THE PLACE

• LOCATION: 4°13'30.5" S. - 69°56'36,7" E.
• MEDIAN TEMPERATURE: 26.5° C.
• ANNUAL PRECIPITATION 3,200 mm.
• AREA: 5.829 Km.2

LAND DISTRIBUTION:

16 Indigenous Territories (Resguardos):
Given by Colombian Constitutional Law, a precedent in South America, autonomy with the right to self-determination and rights over their very own collective lands: 191,092 Ha., and an expansion currently under wayof that territory underway.

Network of Natural Reserves:

These are initiatives from conservationists around Colombia, who buy land in strategic areas (i.e. headwaters) to promote the conservation of key spaces in the tropical forests of Colombia. In our region they have constituted themselves as ENRAIZADOS.
LOCATION OF ENRAIZADOS: NETWORK OF PRIVATE RESERVES
WITHIN THE MUNICIPALIY OF LETICIA.

The Great Amazon Basin is not one ecosystem, but rather an array of countless interconnected ecosystems. Leticia - located in the Upper Amazon Basin Region, an area well known for its particularly high ethno and biodiversity - is the capital of the Colombian Departamento del Amazonas. Leticia is a beautiful, charming, and peaceful city. Some call it the jewel of the great Amazon River.

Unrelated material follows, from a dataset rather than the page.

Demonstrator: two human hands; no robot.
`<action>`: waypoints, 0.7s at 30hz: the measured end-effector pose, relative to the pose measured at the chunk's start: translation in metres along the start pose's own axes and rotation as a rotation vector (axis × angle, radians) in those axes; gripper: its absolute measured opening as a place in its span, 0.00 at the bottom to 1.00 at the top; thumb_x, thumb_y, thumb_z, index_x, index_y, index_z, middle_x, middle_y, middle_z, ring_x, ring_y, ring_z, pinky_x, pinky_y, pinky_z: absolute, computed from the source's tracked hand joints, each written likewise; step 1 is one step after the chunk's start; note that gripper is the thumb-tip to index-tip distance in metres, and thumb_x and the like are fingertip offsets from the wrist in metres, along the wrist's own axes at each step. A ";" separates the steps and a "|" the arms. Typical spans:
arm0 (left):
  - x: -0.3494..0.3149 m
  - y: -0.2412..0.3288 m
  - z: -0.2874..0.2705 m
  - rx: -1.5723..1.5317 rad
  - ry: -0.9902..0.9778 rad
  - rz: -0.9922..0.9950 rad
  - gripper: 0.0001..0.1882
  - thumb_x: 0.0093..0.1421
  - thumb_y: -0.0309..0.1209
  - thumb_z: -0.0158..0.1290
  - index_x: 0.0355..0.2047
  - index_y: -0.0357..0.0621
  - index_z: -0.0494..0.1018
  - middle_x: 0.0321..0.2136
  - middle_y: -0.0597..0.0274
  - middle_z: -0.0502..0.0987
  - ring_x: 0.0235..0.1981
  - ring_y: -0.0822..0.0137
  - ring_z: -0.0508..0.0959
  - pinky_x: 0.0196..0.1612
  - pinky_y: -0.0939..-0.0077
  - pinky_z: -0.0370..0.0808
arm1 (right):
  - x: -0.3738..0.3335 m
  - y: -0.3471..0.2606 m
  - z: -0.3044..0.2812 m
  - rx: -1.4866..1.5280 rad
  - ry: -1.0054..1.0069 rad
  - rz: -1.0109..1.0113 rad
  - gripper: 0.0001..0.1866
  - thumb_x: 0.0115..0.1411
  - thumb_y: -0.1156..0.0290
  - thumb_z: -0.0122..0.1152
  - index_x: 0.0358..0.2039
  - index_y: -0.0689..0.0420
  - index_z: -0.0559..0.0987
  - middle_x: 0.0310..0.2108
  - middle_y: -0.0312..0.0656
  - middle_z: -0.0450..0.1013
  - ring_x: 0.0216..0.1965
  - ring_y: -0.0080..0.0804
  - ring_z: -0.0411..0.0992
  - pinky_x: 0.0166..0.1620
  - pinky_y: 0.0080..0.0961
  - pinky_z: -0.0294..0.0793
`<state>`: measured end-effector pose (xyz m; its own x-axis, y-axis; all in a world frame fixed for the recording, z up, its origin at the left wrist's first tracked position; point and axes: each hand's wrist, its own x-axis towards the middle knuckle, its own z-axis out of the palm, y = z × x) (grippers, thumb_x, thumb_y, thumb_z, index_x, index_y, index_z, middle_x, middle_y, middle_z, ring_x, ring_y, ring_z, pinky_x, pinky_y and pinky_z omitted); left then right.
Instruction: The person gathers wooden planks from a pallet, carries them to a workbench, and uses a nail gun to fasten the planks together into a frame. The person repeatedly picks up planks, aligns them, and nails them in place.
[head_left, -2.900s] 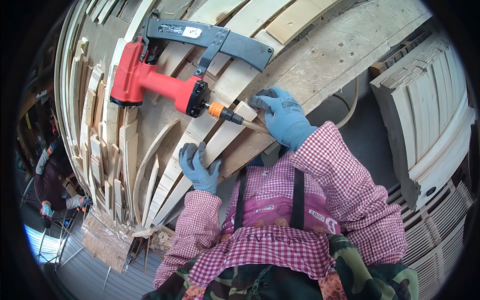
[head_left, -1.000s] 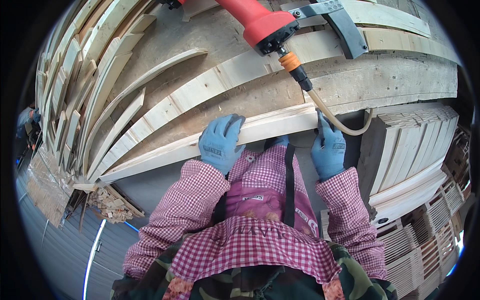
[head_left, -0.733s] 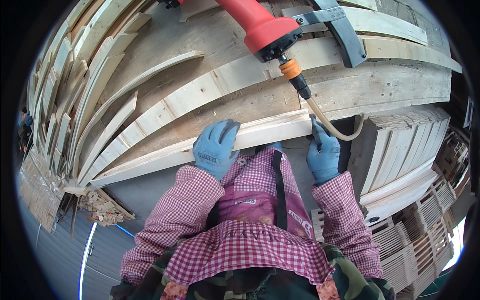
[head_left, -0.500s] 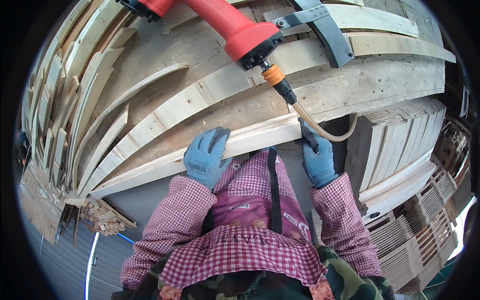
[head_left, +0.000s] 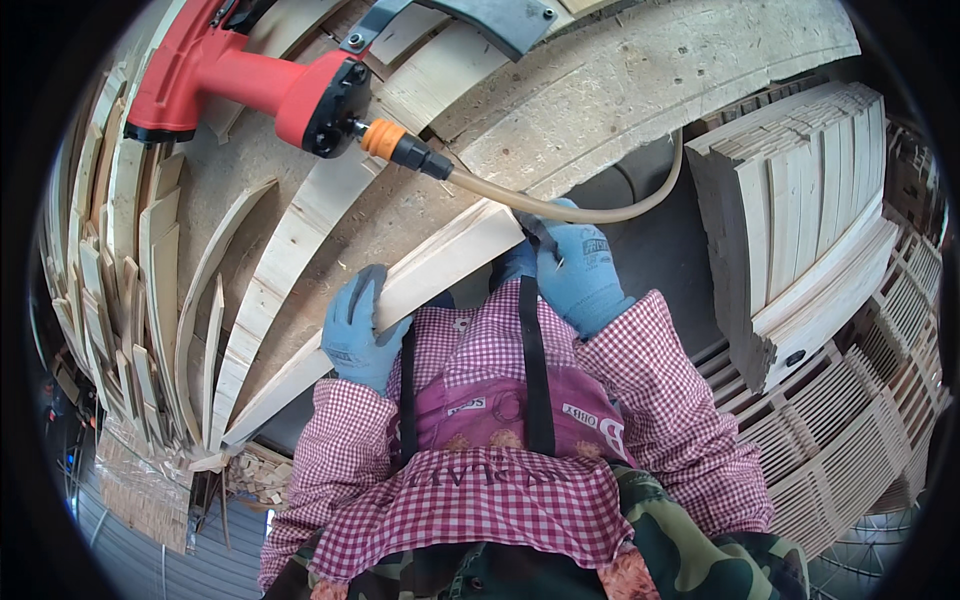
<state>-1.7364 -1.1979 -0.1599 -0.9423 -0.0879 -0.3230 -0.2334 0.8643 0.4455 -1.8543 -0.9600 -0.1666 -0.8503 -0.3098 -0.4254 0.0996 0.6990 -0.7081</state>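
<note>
A long bundle of pale wooden strips (head_left: 445,275) lies slantwise along the near edge of the workbench, in front of my body. My left hand (head_left: 362,335), in a blue glove with dark fingertips, is closed around the strips near their middle. The thumb sits on the near side and the fingers reach over the top. At the right end of the strips is my gloved right hand (head_left: 580,272). Its bent fingers close against the strip ends, and the hose partly covers it. A red air nailer (head_left: 290,95) lies above the strips, untouched by either hand.
The nailer's tan hose (head_left: 610,214) loops past my right hand. Curved wooden slats (head_left: 285,260) lie on the workbench (head_left: 640,85). More slats (head_left: 135,260) stand crowded at the left. A tall stack of boards (head_left: 800,220) stands at the right, beside slatted wooden pieces (head_left: 830,450).
The view has swung, so the nailer and bench appear farther left. Both hands stay at the strips. My right hand has turned, bringing the back of its glove into view.
</note>
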 end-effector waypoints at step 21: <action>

This picturesque municipality, of about 43,000 thousand inhabitants, extends over 80 kilometers upriver, on the Great River, and about 50 kilometres inland through various types of tropical forests. It encompasses 27 indigenous communities, and 24 barrios in the urban area. Leticia shares an open border with Tabatinga (pop. 45,000) in Brazil and across the river with Santa Rosa (Pop. 700) in Peru.
Since its inception into Colombian territory (1927), Leticia has been a point of entry for journalistic, holiday, adventure, and scientific research tours and expeditions going into the ancestral forests and cultures of the Amazon.

Coming to Leticia is coming to a region that served as the boundary between the Portuguese and Spanish Empires and their shifting territorial claims along the Great River. A century and some decades after the wars of independence the region was mapped, surveyed, and in time plotted with benchmarks hidden in the millenary forests, demarking the boundaries between the three new republics: Brazil, Colombia, and Peru. However, when you wheeze on a motorcycle from Leticia to Tabatinga, or when you cross the Great River, and set foot in Santa Rosa you might not notice these borders today. In the tri-border region, there are no passport controls or border checks, and Brazilian and Colombian currencies are accepted alike in the three countries.